#### [WORK REQUIRED]
Set down each line of the material that follows exactly, and leave its pictures out.

#### [THE DATA]
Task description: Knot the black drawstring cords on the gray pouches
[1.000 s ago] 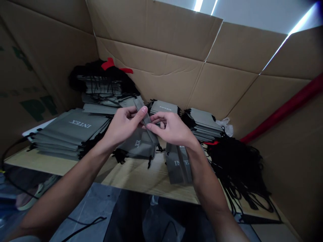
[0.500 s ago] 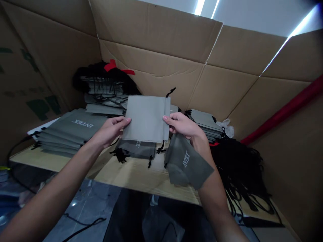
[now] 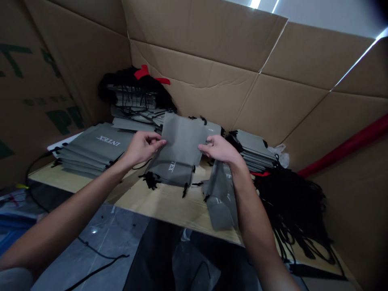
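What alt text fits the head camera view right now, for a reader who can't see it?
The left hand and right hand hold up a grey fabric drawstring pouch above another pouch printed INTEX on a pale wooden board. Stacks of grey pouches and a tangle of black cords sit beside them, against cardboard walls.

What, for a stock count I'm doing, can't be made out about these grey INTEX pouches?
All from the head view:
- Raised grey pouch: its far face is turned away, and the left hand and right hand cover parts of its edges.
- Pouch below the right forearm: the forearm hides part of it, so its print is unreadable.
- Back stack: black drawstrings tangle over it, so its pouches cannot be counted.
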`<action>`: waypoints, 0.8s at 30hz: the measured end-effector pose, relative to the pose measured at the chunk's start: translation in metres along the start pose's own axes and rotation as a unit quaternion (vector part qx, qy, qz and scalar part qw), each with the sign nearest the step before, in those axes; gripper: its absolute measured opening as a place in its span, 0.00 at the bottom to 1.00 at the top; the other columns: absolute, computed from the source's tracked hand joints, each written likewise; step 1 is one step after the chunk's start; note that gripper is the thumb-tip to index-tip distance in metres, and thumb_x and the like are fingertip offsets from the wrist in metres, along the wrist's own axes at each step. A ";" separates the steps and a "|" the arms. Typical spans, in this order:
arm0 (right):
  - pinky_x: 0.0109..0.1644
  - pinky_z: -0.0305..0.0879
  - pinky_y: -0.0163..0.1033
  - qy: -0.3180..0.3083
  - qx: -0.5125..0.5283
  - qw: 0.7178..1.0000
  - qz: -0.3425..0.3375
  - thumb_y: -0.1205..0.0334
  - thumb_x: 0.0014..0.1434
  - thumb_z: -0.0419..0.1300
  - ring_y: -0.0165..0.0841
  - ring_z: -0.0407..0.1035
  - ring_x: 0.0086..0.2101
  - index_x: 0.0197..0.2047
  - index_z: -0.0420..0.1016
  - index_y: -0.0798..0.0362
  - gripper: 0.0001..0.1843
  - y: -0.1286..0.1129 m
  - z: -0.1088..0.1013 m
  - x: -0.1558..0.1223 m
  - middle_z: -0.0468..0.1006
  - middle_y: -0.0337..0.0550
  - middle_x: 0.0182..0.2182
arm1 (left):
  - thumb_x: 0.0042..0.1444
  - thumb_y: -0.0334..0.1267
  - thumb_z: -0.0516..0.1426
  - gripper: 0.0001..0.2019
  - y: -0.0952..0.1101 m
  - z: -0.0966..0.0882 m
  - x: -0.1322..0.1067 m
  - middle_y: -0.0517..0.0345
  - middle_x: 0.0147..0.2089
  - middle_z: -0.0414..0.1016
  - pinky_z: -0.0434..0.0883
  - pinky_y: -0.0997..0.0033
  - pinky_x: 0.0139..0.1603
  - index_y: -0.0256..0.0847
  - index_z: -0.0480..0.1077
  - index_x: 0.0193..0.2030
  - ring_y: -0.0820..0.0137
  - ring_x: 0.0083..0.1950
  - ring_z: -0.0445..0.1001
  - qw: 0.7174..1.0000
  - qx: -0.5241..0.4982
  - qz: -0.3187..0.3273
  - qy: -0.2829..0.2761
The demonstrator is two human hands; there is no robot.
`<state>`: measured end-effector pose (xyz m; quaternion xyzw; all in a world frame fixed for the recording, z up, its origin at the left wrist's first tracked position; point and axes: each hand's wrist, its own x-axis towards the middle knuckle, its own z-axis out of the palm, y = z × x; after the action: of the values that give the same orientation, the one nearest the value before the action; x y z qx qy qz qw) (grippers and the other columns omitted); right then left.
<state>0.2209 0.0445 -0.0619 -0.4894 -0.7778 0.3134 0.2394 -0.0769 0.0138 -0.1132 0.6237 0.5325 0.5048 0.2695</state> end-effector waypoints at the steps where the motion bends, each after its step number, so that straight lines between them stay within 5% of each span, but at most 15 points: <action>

#### [TASK SOLUTION]
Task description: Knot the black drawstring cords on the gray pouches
[1.000 s ago] 
[0.500 s ago] 
[now] 
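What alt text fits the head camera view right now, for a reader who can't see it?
The left hand and right hand hold up a grey fabric drawstring pouch above another pouch printed INTEX on a pale wooden board. Stacks of grey pouches and a tangle of black cords sit beside them, against cardboard walls.

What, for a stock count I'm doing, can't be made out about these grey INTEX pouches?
All from the head view:
- Raised grey pouch: its far face is turned away, and the left hand and right hand cover parts of its edges.
- Pouch below the right forearm: the forearm hides part of it, so its print is unreadable.
- Back stack: black drawstrings tangle over it, so its pouches cannot be counted.
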`<action>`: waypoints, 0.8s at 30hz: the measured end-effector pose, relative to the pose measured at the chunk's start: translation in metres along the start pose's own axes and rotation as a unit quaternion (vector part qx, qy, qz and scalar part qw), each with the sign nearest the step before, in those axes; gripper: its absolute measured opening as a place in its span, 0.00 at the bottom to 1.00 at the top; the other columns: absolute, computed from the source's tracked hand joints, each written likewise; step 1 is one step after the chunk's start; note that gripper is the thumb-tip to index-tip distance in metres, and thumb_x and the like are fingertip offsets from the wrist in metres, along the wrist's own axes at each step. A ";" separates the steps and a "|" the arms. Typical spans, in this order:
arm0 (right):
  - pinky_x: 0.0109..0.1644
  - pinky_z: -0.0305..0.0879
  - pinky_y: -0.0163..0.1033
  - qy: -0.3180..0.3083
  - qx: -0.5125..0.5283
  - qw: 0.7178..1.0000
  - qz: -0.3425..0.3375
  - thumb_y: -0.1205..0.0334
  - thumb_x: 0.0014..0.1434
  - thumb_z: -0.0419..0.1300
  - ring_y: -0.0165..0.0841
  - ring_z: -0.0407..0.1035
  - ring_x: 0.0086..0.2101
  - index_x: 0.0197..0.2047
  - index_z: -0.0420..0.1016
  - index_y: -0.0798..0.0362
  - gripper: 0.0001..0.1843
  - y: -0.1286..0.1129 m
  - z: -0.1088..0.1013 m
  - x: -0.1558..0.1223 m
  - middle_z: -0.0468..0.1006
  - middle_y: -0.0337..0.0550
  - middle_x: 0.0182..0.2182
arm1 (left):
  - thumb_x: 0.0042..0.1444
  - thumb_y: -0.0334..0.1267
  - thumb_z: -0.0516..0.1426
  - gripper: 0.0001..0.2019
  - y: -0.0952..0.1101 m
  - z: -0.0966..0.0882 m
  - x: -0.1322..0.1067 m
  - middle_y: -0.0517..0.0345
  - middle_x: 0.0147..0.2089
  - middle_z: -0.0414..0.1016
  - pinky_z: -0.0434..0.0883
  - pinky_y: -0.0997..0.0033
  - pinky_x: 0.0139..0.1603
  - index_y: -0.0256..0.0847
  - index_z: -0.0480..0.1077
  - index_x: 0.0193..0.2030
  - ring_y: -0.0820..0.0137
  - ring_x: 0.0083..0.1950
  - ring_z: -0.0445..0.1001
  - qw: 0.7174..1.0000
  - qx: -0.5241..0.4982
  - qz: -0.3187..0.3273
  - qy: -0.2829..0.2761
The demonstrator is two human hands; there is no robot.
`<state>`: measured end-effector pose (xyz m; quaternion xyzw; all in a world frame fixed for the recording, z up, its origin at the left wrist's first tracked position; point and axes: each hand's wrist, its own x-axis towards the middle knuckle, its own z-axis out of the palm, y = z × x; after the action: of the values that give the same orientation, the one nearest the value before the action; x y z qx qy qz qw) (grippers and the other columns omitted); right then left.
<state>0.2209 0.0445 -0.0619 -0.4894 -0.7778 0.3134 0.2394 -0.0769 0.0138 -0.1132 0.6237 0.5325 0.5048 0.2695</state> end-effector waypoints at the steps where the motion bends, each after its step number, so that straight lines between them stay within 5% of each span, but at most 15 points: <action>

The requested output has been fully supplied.